▼▼▼
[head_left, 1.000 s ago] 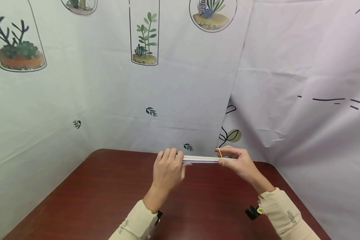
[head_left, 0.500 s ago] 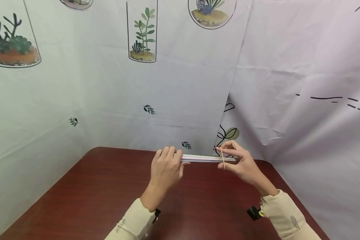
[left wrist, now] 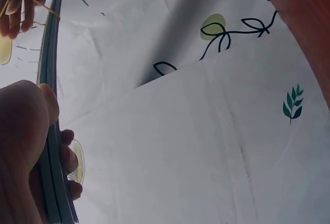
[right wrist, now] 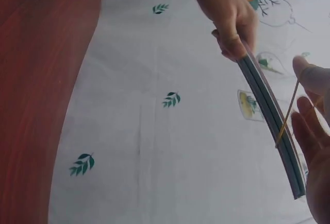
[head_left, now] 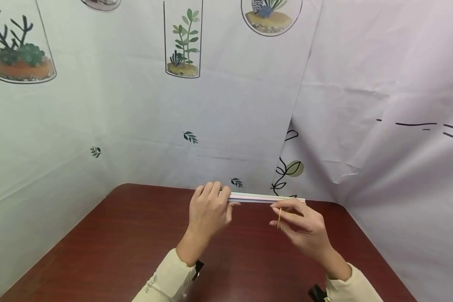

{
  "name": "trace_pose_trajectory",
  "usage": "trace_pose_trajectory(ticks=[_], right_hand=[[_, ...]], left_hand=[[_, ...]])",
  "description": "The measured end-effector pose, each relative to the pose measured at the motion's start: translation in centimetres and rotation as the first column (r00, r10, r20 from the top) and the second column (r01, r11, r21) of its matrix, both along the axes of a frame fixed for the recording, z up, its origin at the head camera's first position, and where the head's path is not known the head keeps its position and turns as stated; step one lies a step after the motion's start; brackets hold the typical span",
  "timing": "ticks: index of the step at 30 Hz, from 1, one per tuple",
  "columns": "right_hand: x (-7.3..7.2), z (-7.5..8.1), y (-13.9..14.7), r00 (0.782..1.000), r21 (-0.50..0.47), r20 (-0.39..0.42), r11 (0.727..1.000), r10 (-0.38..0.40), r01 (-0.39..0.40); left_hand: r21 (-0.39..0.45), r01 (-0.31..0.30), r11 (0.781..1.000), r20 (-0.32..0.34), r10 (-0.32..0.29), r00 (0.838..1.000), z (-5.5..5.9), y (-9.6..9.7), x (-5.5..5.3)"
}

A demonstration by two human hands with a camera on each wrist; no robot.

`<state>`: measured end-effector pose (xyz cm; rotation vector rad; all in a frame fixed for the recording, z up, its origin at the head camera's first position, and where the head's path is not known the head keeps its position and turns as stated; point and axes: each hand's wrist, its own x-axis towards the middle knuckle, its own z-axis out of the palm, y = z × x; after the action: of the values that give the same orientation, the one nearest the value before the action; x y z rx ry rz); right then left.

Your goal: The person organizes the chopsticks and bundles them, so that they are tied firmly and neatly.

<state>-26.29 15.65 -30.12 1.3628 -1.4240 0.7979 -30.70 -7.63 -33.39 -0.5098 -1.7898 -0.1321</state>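
Now the left hand (head_left: 209, 209) is clamped on one end of a thin stack (head_left: 254, 197), with the thumb below it and the fingers over it. This stack lies almost level in the air above the red-brown tabletop (head_left: 136, 243). Near its other end is the right hand (head_left: 305, 228); its thumb and fingers are apart, and a yellowish rubber band (head_left: 279, 218) is stretched over them. In both wrist views, the band also crosses the stack.

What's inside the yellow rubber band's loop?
The layered stack, near one end, plus fingers of the right hand, holding the rubber band stretched. Covered: the band's run behind the stack and anything between its layers.
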Motion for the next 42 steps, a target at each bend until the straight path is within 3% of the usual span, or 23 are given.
trace_pose_trajectory(ticks=[5,8,11,13,16,20,25,29,31,37,42], right_hand=[[0.0,-0.9,-0.2,0.992,-0.015,-0.115,0.999,-0.045,0.044],[0.0,-1.7,-0.2,0.989,-0.062,-0.116,0.994,-0.093,0.086],[0.0,-2.6,0.0,0.988,-0.109,-0.010,0.982,-0.155,0.153],[0.2,-3.3,0.1,0.976,-0.141,0.126,0.970,-0.179,0.196],[0.8,-3.8,0.1,0.913,-0.192,0.379,0.953,-0.150,0.236],[1.9,-3.6,-0.4,0.779,-0.312,0.626,0.920,0.013,0.235],[2.5,-2.8,-1.0,0.618,-0.443,0.769,0.833,0.163,0.332],[2.3,-2.3,-1.1,0.515,-0.426,0.840,0.794,0.170,0.433],[2.1,-2.1,-1.0,0.488,-0.421,0.855,0.782,0.175,0.459],[1.3,-1.8,-0.5,0.441,-0.453,0.864,0.757,0.243,0.471],[0.8,-1.6,0.0,0.409,-0.468,0.866,0.758,0.289,0.455]], left_hand=[[0.003,-0.041,0.999,0.016,0.041,0.999,0.2,-0.1,0.2],[0.009,-0.048,0.999,0.020,0.047,0.999,0.3,-0.1,0.3],[0.012,-0.055,0.998,0.022,0.055,0.998,0.3,0.0,0.3],[0.012,-0.059,0.998,0.024,0.059,0.998,0.2,0.0,0.3],[0.013,-0.063,0.998,0.018,0.063,0.998,0.1,0.1,0.2],[0.022,-0.065,0.998,0.015,0.065,0.998,0.0,0.1,0.0],[0.035,-0.058,0.998,0.036,0.057,0.998,0.0,-0.1,0.0],[0.045,-0.046,0.998,0.026,0.044,0.999,-0.1,-0.2,0.0],[0.038,-0.045,0.998,0.024,0.044,0.999,0.0,-0.2,-0.1],[0.041,-0.038,0.998,0.045,0.037,0.998,-0.1,-0.3,-0.1],[0.039,-0.021,0.999,0.046,0.019,0.999,0.0,-0.2,0.0]])
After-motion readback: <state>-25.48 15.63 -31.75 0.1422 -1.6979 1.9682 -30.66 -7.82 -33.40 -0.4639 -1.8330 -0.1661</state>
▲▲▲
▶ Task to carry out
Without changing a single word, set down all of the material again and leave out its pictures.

▶ Task response
[head_left, 1.000 s ago] 
[head_left, 0.500 s ago] 
[left wrist, now] 
[right wrist, now] 
[head_left, now] 

{
  "name": "trace_pose_trajectory",
  "usage": "trace_pose_trajectory(ticks=[_], right_hand=[[_, ...]], left_hand=[[_, ...]])",
  "description": "The measured end-effector pose, each relative to the pose measured at the motion's start: translation in centimetres and rotation as the first column (r00, r10, r20 from the top) and the second column (r01, r11, r21) of its matrix, both along the axes of a frame fixed for the recording, z up, its origin at the head camera's first position, and where the head's path is not known the head keeps its position and turns as stated; step one lies a step after the motion's start; brackets hold the typical span",
  "timing": "ticks: index of the step at 30 Hz, from 1, one per tuple",
  "columns": "right_hand: x (-7.3..7.2), z (-7.5..8.1), y (-13.9..14.7), r00 (0.782..1.000), r21 (-0.50..0.47), r20 (-0.39..0.42), r11 (0.727..1.000), r10 (-0.38..0.40), r01 (-0.39..0.40); left_hand: r21 (-0.39..0.45), r01 (-0.31..0.30), r11 (0.781..1.000), r20 (-0.32..0.34), r10 (-0.32..0.29), r00 (0.838..1.000), z (-5.5..5.9), y (-9.6..9.7), x (-5.5..5.3)"
}

A demonstration by two human hands with a camera on each wrist; no robot.

`<state>`: measured end-effector pose (xyz cm; rotation vector rad; all in a frame fixed for the recording, z up, its origin at the head camera's first position, and where the head's path is not known the head keeps its position and turns as stated; point and axes: each hand's wrist, its own x-axis towards the middle knuckle, its own z-axis out of the palm, y = z × x; after the action: of the values that give the same orientation, the one nearest the value before the action; x y z rx ry rz); right then left.

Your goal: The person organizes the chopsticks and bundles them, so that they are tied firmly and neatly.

<state>-26.29 15.65 -30.12 1.3628 -1.4240 0.7979 -30.70 -7.63 -33.39 -0.5098 -1.7898 -0.1321</state>
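Now the left hand (head_left: 209, 209) is clamped on one end of a thin stack (head_left: 254, 197), with the thumb below it and the fingers over it. This stack lies almost level in the air above the red-brown tabletop (head_left: 136, 243). Near its other end is the right hand (head_left: 305, 228); its thumb and fingers are apart, and a yellowish rubber band (head_left: 279, 218) is stretched over them. In both wrist views, the band also crosses the stack.

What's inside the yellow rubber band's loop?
The layered stack, near one end, plus fingers of the right hand, holding the rubber band stretched. Covered: the band's run behind the stack and anything between its layers.
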Motion for the next 42 steps, a target at each bend until the straight path is within 3% of the usual span, or 23 are given.
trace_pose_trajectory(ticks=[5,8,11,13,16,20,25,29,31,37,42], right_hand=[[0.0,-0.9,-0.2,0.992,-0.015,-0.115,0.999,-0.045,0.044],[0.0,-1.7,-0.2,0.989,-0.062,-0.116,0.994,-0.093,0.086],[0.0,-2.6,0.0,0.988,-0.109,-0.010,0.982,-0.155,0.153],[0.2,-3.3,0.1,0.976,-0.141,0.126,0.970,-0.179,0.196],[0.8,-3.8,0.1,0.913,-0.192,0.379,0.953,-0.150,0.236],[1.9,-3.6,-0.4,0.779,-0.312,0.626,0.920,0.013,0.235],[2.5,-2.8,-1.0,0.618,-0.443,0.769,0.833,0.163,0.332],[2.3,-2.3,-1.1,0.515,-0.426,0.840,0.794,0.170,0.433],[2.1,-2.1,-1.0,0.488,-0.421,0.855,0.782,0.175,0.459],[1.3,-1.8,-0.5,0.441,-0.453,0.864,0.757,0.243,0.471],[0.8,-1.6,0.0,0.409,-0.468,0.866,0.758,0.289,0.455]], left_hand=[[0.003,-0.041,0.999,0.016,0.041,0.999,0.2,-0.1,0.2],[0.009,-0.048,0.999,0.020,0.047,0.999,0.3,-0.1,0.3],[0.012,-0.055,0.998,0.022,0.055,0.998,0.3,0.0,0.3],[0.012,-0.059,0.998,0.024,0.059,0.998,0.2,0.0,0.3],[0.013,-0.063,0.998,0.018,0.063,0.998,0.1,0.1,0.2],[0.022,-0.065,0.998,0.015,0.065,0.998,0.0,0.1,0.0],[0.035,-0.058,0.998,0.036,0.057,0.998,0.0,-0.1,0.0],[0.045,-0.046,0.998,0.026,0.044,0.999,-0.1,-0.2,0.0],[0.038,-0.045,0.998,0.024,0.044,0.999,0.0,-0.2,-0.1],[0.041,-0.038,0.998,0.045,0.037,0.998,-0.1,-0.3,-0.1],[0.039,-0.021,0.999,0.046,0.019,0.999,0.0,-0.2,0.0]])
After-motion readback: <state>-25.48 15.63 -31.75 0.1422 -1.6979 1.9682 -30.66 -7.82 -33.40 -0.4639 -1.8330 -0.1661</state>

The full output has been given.